School refusal jika berlangsung dalam rentang waktu yang panjang tentunya akan
menimbulkan konsekuensi, yakni konsekuensi terhadap akademik dan sosial yang serius bagi
anak dan dapat sangat merusak (Davison, John & Ann, 2006). Salah satu konsekuensinya
adalah anak jadi kurang bersosialisasi dengan orang lain. Kurangnya sosialisasi ini secara
tidak langsung mempengaruhi prestasi belajar anak, karena anak tergantung pada ibu atau
orang yang dekat dengannya maka prestasi belajarnya juga tergantung pada orang-orang
tersebut (Rifai, 1993). Menurut Kearney (dalam Manurung, 2012), dampak yang paling
buruk adalah anak bisa dikeluarkan dari sekolah (dropout) karena terlalu lama tidak masuk
sekolah.

Untuk mengindari dampak buruk dari school refusal, jika anak menunjukan karakteristik
yang di jabarkan Kearney atau kombinasi dari karakteristik tersebut, maka orang tua perlu
melakukan penanganan, yang langkahnya yang diabarkan oleh Jannah (2007), dengan cara :
Temukan penyebab kenapa anak takut ke sekolah.
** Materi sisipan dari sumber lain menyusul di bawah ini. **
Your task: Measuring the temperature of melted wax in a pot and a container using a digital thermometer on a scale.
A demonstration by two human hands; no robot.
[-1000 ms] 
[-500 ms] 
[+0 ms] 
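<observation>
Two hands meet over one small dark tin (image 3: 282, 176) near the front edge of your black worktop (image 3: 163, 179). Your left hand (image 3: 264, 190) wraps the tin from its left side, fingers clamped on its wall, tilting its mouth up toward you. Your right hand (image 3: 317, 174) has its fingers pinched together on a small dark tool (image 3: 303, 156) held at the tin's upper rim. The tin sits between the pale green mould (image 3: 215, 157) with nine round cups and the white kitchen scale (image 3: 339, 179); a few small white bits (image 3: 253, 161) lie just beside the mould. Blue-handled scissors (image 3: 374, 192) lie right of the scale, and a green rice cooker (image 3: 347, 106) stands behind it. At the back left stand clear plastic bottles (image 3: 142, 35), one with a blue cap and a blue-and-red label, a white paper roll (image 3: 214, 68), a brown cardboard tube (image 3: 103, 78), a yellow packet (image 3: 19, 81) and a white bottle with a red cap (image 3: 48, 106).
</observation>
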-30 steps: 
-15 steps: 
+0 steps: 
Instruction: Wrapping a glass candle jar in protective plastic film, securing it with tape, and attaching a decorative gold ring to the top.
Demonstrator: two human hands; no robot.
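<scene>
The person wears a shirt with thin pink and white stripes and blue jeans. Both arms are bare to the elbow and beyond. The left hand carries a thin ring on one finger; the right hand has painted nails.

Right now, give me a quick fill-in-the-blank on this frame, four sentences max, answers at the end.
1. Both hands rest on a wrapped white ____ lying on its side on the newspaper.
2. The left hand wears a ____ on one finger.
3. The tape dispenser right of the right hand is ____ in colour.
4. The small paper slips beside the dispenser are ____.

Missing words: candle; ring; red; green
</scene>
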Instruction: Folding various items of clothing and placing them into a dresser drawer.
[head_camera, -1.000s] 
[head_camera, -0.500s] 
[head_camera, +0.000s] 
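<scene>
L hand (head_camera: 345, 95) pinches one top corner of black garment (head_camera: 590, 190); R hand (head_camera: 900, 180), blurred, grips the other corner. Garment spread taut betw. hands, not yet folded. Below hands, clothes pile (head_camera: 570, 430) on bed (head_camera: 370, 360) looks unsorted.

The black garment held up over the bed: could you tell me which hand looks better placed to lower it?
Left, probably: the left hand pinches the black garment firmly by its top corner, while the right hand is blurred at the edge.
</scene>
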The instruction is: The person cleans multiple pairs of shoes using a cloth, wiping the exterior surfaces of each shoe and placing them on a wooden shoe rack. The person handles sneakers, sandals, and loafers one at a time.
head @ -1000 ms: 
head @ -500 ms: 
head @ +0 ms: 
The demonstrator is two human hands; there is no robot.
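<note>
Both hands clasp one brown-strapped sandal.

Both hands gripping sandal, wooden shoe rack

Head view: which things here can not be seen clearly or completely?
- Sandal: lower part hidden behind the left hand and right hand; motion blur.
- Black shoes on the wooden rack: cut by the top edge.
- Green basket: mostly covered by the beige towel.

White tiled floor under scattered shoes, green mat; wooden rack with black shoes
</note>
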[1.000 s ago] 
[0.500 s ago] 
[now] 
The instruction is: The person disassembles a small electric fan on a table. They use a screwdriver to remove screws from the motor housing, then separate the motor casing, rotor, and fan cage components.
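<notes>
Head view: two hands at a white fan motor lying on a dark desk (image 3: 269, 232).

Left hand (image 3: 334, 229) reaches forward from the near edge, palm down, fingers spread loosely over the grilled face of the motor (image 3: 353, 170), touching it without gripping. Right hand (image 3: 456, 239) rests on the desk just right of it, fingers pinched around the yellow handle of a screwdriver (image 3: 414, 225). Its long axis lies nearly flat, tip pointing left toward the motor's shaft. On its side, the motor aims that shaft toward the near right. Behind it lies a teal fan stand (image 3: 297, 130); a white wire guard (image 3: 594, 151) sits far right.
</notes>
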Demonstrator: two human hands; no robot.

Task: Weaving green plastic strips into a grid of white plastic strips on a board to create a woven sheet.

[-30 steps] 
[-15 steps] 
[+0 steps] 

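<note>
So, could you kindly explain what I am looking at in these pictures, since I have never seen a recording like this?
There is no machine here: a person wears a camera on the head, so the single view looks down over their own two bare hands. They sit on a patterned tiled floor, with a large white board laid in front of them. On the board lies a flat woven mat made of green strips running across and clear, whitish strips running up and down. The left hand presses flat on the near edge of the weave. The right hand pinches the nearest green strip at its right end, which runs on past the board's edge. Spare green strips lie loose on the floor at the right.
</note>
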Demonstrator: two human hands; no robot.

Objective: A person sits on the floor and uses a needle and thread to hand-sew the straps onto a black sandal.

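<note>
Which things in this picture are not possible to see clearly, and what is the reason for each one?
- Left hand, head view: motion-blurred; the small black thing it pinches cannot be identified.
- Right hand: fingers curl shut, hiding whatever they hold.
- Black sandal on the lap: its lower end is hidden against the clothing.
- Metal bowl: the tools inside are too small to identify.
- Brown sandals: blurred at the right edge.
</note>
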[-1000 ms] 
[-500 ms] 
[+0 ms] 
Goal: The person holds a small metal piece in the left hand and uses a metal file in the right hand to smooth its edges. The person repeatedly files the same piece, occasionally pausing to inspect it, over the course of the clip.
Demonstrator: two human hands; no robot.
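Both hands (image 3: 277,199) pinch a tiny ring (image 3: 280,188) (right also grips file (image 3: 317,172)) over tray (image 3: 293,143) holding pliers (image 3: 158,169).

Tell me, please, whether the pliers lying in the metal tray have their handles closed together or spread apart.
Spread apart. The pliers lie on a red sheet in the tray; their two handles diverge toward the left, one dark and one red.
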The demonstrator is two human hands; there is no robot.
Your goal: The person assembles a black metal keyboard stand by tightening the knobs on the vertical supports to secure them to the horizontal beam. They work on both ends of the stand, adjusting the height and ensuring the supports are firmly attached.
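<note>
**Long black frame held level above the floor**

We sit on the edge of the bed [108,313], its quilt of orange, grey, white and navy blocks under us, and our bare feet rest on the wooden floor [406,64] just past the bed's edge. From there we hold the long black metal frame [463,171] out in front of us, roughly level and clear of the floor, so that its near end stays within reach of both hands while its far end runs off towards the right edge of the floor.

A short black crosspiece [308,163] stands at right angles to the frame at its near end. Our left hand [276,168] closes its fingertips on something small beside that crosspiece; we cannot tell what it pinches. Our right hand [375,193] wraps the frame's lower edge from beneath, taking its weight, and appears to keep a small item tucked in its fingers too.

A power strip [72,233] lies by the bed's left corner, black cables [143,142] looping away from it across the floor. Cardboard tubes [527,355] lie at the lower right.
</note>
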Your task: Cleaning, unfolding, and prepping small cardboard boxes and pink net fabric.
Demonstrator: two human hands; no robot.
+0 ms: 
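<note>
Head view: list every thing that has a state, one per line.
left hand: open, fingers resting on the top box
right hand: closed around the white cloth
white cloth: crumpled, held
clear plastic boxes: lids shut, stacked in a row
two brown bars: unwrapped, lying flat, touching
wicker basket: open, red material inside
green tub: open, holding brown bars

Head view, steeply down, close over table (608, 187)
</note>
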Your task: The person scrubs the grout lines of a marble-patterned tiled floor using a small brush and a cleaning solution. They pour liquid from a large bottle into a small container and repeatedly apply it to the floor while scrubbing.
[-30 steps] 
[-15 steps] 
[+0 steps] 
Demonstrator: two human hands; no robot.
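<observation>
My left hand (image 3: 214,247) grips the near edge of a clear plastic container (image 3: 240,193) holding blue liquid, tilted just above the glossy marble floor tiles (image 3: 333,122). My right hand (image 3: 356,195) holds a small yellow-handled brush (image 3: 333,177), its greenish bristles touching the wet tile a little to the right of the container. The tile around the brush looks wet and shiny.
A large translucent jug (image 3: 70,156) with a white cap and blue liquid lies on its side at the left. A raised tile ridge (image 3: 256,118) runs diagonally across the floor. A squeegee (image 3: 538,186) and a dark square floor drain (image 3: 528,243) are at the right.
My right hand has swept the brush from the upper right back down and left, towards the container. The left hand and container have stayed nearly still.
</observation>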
Sempatkan waktu untuk berdiskusi dengan
anak.
1. Tetap menekankan pentingnya bersekolah , the best theraphy for school phobia is to
be in school everyday
2. Konsultasikan masalah kesehatan anak ini pada dokter atau psikolog jika masalah
terjadi berlarut-larut
3. Bekerjasama dengan guru
4. Lepaskan anak secara bertahap dan jangan lupa, berikan penghargaan pada anak bila
mereka mulai berubah. Penghargaan ini bisa dari kata-kata pujian sampai dengan
memberi hadiah-hadiah kecil

Referensi :
Jannah, M. (2007). Phobia sekolah. Diakses dari http://ragamperempuan.blogspot.
Manurung, Nazwa (2012). School Refusal pada Anak Sekolah Dasar. Jurnal Psikologi Undip.
Republika.co.id. Aduan 'School Refusal' Meningkat di Kota Malang, Selasa 26 Apr 2016.